Data block START

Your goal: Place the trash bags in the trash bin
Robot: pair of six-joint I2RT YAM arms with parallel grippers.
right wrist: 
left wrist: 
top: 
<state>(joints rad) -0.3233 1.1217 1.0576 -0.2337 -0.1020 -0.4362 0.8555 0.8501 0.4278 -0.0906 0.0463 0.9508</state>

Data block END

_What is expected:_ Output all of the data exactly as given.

_Result:_
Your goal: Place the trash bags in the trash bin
Robot: pair of six-joint I2RT YAM arms with parallel grippers.
right wrist: 
left wrist: 
top: 
<state>(joints rad) -0.3233 1.1217 1.0576 -0.2337 -0.1020 -0.4362 0.8555 0.8501 0.4278 -0.0906 0.0463 0.9508</state>

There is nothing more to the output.